O ministro de Minas e Energia, Alexandre Silveira, criticou duramente a Samarco durante reunião com o presidente da empresa, Rodrigo Vilella, na última quinta-feira (25). Segundo ele, “a paciência acabou” quanto ao descaso adotado pela companhia sobre danos causados pelo rompimento da barragem do Fundão, em Mariana (MG), em novembro de 2015.

A Samarco é uma joint venture entre a BHP Billiton e a privatizada Vale. O rompimento da barragem em Mariana deixou 19 mortos e causou impacto a dezenas de cidades mineiras e capixabas na Bacia do Rio Doce. Silveira afirmou entender que a Samarco é a responsável objetiva pelos danos causados pelo rompimento da barragem do Fundão.

O ministro criticou a falta de transparência das ações de reparação levadas a cabo pela Fundação Renova, entidade que foi criada com base no acordo para reparação dos danos firmado em março de 2016 pelo governo federal, pelos governos de Minas Gerais e do Espírito Santo, pela Samarco e por suas acionistas Vale e BHP Billiton.

De acordo com a coluna Painel, da ‘Folha de S. Paulo’, o ministro cobrou ainda a prestação de contas dos R$ 25 bilhões que já teriam sido aplicados na reconstrução das áreas atingidas, que até hoje, sete anos depois, não foram reconstruídas.

O ministro cobrou proatividade para o avanço nas negociações do acordo em discussão sob a coordenação do CNJ (Conselho Nacional de Justiça). O ministro também criticou a inércia da Samarco, definida por ele como irresponsabilidade, e afirmou que ela pode comprometer ainda mais todo o setor nacional.

O acordo de Mariana, considerado o maior da história, enfrenta entraves para ser concluído, apesar da pressão das vítimas e dos Estados que devem ser indenizados.

Até o final de 2022, as partes já haviam realizado mais de 260 encontros, sem chegar a um consenso sobre ações de reparação, valores a serem ressarcidos e prazos para os pagamentos.

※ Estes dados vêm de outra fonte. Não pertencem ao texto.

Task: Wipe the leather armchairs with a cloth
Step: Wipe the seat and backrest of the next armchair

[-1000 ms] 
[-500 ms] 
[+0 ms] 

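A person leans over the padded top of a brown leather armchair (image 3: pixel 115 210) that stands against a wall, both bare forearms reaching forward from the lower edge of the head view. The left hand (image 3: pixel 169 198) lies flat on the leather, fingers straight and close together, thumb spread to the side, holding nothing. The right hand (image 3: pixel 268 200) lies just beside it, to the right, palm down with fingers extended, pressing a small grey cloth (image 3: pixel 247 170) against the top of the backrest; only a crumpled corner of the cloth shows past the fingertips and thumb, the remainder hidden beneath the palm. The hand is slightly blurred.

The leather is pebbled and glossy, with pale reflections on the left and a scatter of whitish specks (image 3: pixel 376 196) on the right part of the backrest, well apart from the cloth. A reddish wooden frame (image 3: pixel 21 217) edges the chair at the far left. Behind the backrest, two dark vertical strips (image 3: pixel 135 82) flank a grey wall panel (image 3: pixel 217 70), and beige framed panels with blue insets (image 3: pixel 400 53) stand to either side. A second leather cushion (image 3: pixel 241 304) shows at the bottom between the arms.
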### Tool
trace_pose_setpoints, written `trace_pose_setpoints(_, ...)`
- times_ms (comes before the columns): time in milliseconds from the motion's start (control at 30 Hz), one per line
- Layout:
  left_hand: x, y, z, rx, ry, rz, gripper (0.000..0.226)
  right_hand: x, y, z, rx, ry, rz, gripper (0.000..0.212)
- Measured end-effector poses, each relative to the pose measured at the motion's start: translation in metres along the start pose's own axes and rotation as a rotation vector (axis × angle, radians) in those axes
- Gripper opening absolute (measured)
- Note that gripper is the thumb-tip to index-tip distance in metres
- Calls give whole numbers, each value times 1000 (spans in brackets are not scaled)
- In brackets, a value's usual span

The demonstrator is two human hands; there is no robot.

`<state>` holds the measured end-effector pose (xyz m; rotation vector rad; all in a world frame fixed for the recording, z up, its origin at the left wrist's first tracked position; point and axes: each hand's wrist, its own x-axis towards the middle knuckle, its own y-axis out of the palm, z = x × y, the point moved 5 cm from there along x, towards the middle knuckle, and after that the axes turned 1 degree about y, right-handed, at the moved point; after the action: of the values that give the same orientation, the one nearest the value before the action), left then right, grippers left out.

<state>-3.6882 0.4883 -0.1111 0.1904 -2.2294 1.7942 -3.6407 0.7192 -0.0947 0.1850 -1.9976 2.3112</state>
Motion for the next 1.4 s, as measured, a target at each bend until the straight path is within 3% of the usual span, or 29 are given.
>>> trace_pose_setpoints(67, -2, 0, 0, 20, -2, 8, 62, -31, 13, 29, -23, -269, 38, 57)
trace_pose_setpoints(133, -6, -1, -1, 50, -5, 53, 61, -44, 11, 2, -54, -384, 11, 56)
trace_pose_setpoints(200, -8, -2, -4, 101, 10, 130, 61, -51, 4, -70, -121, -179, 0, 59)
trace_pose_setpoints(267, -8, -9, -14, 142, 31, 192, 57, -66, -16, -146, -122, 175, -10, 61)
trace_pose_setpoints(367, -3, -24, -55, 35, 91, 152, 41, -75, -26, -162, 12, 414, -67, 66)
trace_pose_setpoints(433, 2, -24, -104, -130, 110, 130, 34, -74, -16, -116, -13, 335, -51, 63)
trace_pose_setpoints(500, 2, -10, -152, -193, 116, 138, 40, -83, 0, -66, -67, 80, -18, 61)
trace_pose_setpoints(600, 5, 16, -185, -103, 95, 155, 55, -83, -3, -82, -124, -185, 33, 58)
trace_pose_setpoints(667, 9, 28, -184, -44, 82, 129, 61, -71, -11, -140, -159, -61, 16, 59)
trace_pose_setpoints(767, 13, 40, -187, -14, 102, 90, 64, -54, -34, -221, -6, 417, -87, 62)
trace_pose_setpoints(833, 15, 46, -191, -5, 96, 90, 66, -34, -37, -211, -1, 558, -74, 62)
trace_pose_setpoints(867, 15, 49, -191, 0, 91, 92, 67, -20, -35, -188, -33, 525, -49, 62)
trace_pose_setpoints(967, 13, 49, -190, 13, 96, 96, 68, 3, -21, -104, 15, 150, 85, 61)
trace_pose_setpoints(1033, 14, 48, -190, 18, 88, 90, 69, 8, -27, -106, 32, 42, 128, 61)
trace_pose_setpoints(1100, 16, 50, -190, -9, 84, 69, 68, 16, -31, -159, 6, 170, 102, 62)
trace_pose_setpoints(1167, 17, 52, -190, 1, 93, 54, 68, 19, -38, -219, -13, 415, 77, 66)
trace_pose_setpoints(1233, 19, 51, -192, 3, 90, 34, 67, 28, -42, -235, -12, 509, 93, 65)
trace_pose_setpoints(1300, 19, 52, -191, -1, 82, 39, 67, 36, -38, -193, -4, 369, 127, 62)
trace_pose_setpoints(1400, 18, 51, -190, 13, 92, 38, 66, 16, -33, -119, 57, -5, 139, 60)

Fundação gerida pelas mineradoras é responsável pela recuperação dos danos e pelas indenizações – Foto: Douglas Magno/ AFP

DISTRITO

Após a reunião com o ministro Alexandre da Silveira, a Samarco e suas acionistas Vale e BHP Billiton e a Fundação Renova, assinaram acordo para tirar do papel a reconstrução do distrito de Gesteira, localizada na cidade vizinha à Mariana, Barra Longa (MG).

O acordo judicial foi realizado junto ao Ministério Público de Minas Gerais (MPMG), o Ministério Público Federal (MPF), a Defensoria Pública da União (DPU), a Comissão de Atingidos de Barra Longa, a prefeitura de Barra Longa.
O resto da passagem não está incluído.